Lo primero es solicitar una entrevista con alguno de los abogados para solicitar asesoría jurídica sobre el caso. El propósito es conocer las posibilidades de ganar, las acciones a llevar a cabo, el tiempo que puede llevar el proceso, el coste y si se necesita tomar alguna medida de urgencia. Es fundamental que exista un buen entendimiento entre el abogado y su cliente, sobre todo si se tratan temas delicados que pueden afectar en lo emocional, como puede ser el caso de una ruptura de los lazos de pareja. Sobre todo, si hay niños en la relación.   

Aligerar el proceso

Los abogados de familia pueden definir los términos de la separación para atender los deseos del cliente. Pueden tramitar un divorcio exprés, que debe ser de mutuo acuerdo, y casi inmediatamente se producirá la disolución del vínculo matrimonial. Será así siempre y cuando, no haya hijos menores de edad de la pareja.

También atienden los divorcios de mutuo acuerdo y los contenciosos. Lo ideal es siempre tratar de conseguir una separación que sea lo más amigable posible; incluso, existen parejas que al separarse consultan a un mismo abogado. Los divorcios de mutuo acuerdo tienen la ventaja de ser menos conflictivos, suelen ser más rápidos y el proceso más económico. Cuando se tienen hijos menores, los acuerdos se definen en el Ministerio Público, para velar por los derechos de los niños o adolescentes.

Si no hay acuerdo

Un buen abogado de familia debe procurar que se establezca la resolución de conflictos y que se lleguen a acuerdos que satisfagan a todas las partes, pero también debe estar pendiente de que se respeten los derechos de su cliente.
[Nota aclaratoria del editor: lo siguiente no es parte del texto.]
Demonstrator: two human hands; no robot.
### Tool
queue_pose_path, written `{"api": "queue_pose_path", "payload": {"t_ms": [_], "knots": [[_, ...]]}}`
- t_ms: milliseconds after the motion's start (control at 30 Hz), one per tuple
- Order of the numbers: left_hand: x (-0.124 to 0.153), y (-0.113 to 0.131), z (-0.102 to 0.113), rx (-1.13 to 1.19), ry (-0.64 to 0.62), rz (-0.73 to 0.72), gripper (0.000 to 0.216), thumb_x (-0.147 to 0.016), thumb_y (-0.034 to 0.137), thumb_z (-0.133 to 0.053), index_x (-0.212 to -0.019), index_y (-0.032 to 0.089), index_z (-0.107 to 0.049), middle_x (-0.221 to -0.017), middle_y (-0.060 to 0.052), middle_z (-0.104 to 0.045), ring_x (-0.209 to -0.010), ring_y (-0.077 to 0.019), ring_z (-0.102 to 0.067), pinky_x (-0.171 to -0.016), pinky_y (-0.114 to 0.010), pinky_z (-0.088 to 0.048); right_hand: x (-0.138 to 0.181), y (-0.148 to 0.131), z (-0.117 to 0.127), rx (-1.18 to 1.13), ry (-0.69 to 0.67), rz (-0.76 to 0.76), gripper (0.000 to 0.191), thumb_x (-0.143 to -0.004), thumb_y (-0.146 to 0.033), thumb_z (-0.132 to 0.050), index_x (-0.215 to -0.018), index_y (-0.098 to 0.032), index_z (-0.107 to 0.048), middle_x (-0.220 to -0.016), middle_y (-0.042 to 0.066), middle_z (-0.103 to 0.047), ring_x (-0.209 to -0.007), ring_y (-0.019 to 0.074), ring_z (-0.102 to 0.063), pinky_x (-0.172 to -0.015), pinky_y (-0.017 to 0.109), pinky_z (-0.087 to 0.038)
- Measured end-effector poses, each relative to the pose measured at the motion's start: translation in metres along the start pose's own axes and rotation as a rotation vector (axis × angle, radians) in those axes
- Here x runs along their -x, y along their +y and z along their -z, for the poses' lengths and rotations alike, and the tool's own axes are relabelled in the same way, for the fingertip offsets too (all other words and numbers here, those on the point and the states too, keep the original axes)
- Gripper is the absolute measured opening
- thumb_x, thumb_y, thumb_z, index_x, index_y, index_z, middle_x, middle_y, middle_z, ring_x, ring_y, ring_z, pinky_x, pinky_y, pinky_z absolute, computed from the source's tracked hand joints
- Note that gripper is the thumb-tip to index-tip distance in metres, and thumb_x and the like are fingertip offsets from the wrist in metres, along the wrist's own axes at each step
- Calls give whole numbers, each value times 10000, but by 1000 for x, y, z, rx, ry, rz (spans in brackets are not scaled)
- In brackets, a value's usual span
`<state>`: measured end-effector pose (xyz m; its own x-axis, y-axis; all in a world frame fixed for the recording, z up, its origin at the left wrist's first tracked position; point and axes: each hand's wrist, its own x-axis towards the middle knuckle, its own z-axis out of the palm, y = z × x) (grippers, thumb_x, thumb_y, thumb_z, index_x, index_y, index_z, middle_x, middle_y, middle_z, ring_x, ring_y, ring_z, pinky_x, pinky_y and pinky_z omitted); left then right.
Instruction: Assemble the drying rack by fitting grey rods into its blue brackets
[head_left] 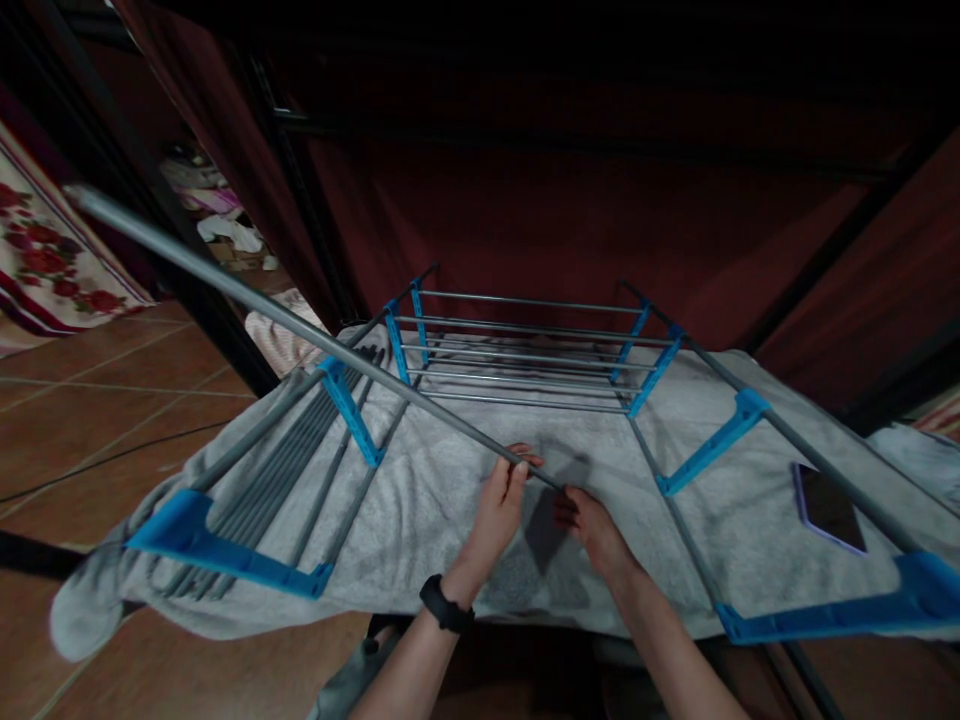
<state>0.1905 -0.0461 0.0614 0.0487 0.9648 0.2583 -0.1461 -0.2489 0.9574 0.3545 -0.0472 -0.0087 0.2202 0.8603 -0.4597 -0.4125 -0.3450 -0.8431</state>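
Observation:
A long grey metal tube [300, 325] slants from the upper left down to the middle of the view. My left hand [508, 485], with a black band on the wrist, is closed round it near its lower end. At that end, the fingers of my right hand [589, 520] pinch the tip. Beneath and around them stands a partly assembled rack frame of grey tubes with blue plastic brackets [352, 415]. Thin crossbars [525, 378] join its two sides at the back. Both hands are between the two side rails, above a grey blanket.
Several loose grey tubes [277, 460] lie at the left on the grey blanket [450, 540]. A phone [829, 508] rests at the right, near a blue bracket [840, 605]. Dark red curtains [562, 210] hang behind. Tiled floor [150, 400] shows at left.

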Motion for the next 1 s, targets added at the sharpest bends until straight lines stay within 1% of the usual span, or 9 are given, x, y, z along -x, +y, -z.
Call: {"api": "queue_pose_path", "payload": {"t_ms": [167,300,433,500,600,700,800,900,1000], "knots": [[-3,9,6,80,67,10,429,-932,492,-585,-1261,216,-592,-910,-53,-675,-941,-204,-646,-940,-355,-470,6,5,-13,221,-139,39,153,-779,-361,-736,-749,-224,-675,-633,17,-694,-567,174,-641,-521,269,-507],[-3,22,14,-33,99,-35,405,-962,461,-529,-1288,227,-579,-727,12,-578,-730,-165,-579,-777,-297,-461,5,11,-16,294,-308,98,114,-737,-295,-783,-723,-227,-694,-643,1,-697,-554,150,-612,-517,245,-463],[-5,26,27,-198,121,-53,369,-951,449,-532,-1240,238,-621,-664,34,-512,-577,-146,-469,-585,-269,-389,-2,3,-14,313,-281,201,78,-723,-283,-779,-720,-231,-721,-657,-9,-701,-559,128,-587,-514,221,-443],[-7,25,36,-288,131,-78,341,-918,436,-577,-1183,241,-664,-751,1,-606,-636,-161,-539,-628,-275,-418,-5,-6,-13,290,-244,246,96,-713,-315,-779,-729,-232,-732,-661,-9,-702,-569,132,-594,-516,223,-453],[-10,21,52,-516,115,-88,277,-887,421,-602,-1075,247,-706,-941,-48,-719,-835,-218,-655,-773,-302,-464,-8,-20,-10,241,-176,282,173,-686,-372,-786,-772,-227,-745,-685,4,-718,-596,147,-621,-540,245,-490],[-12,18,70,-820,63,-26,257,-893,429,-563,-1013,259,-715,-967,-47,-746,-900,-245,-681,-789,-314,-470,-10,-32,-6,195,-123,298,230,-648,-392,-796,-792,-221,-741,-702,12,-732,-606,155,-632,-556,262,-508],[-13,17,87,-1038,-52,13,272,-902,419,-508,-988,266,-717,-1008,-45,-754,-961,-258,-688,-801,-316,-475,-10,-41,-2,120,-59,294,255,-618,-381,-793,-802,-219,-723,-705,7,-736,-605,158,-632,-568,275,-513],[-14,14,105,-1148,-145,51,314,-909,424,-465,-1004,260,-716,-1045,-52,-759,-1002,-265,-693,-825,-320,-481,-7,-48,1,0,-47,276,293,-617,-342,-788,-869,-217,-705,-768,12,-755,-675,171,-665,-648,300,-543],[-15,9,124,-1192,-203,106,348,-903,446,-454,-1036,261,-717,-1085,-55,-762,-988,-269,-707,-814,-325,-491,-3,-56,5,-185,-104,252,264,-656,-293,-768,-894,-225,-677,-840,14,-764,-789,188,-704,-770,337,-571]]}}
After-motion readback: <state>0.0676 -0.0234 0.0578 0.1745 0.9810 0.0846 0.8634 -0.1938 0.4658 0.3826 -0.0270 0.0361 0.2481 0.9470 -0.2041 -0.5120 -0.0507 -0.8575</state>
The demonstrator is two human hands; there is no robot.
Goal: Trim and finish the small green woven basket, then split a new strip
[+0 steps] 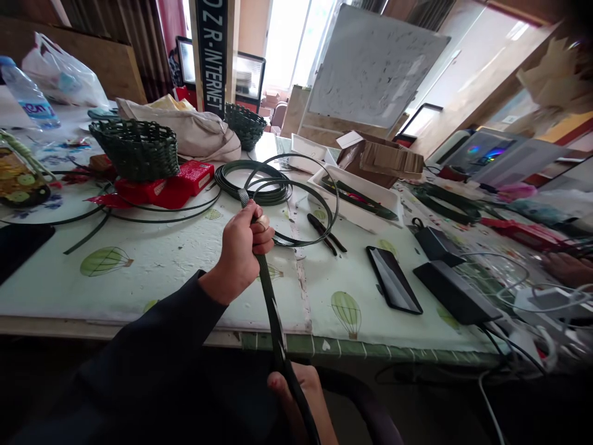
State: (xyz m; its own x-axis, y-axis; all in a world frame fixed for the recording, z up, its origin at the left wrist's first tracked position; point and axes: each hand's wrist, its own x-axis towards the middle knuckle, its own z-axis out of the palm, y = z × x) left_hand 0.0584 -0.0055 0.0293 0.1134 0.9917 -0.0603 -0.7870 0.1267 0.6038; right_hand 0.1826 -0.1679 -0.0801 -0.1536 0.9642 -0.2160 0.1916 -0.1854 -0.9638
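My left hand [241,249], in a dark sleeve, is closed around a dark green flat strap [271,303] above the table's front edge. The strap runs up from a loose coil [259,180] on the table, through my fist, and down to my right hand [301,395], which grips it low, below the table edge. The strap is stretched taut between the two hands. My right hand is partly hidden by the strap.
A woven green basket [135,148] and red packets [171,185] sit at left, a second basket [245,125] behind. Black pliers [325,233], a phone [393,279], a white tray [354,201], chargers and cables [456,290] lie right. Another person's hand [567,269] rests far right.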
En el caso de no llegar a un acuerdo, se debe iniciar el proceso de divorcio contencioso y se lleva el asunto a un tribunal, cuyo juez dará la razón a una u otra parte, obviamente, cada uno representado por su propio abogado.

Los abogados ayudan a encontrar soluciones para los principales asuntos que deben definirse en un divorcio: la custodia de los niños, que puede ser total o compartida, e incluso si se trata de bebés, de forma progresiva; así como la liquidación de gananciales para la división de bienes.

La asesoría del bufete familiar también puede ayudar en el caso de solicitar modificación de medidas, esto en caso de existir cambios en la condición laboral de quien reciba o aporte la manutención o pensión.